---- Supplied material

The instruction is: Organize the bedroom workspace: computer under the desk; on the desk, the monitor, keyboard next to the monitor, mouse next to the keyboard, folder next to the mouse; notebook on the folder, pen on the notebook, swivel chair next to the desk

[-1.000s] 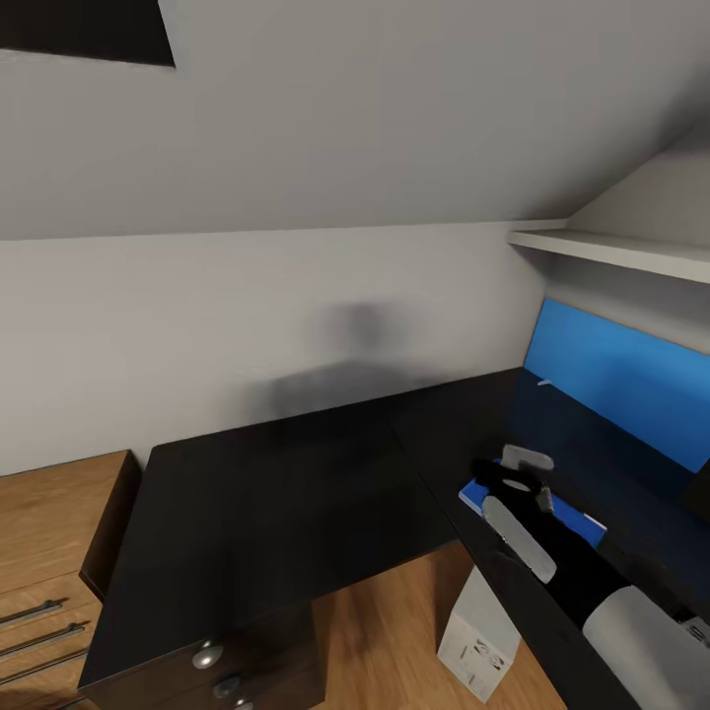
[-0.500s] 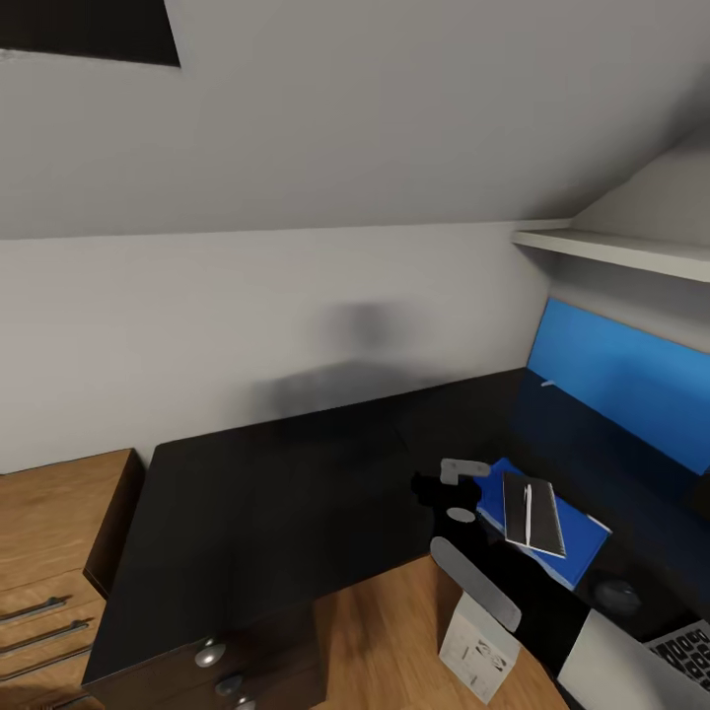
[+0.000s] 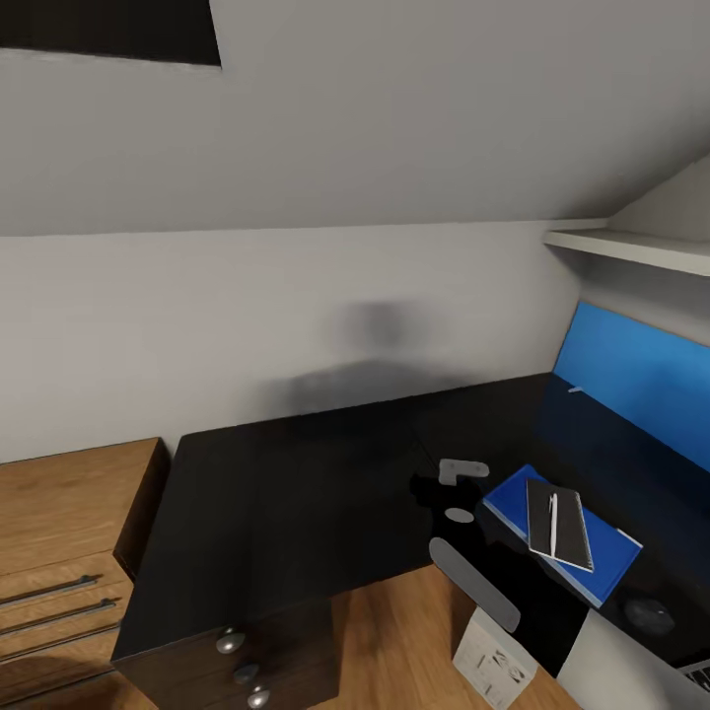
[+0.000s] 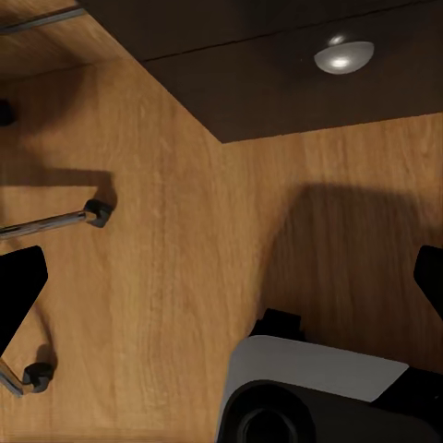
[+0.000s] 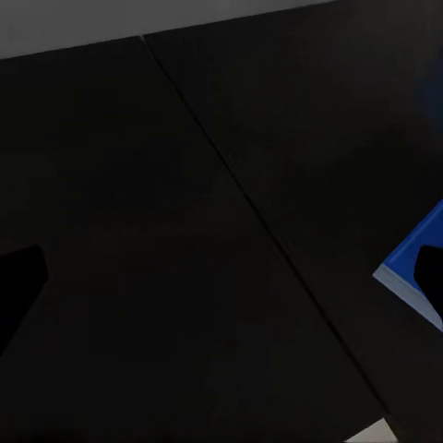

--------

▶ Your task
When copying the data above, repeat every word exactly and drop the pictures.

▶ Exercise response
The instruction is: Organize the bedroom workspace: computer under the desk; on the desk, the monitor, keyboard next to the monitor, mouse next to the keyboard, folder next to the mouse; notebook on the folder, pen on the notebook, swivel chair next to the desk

[-1.000s] 
[-0.500s] 
[+0.000s] 
[+0.000s] 
[+0.000s] 

What appears above is the complete answer.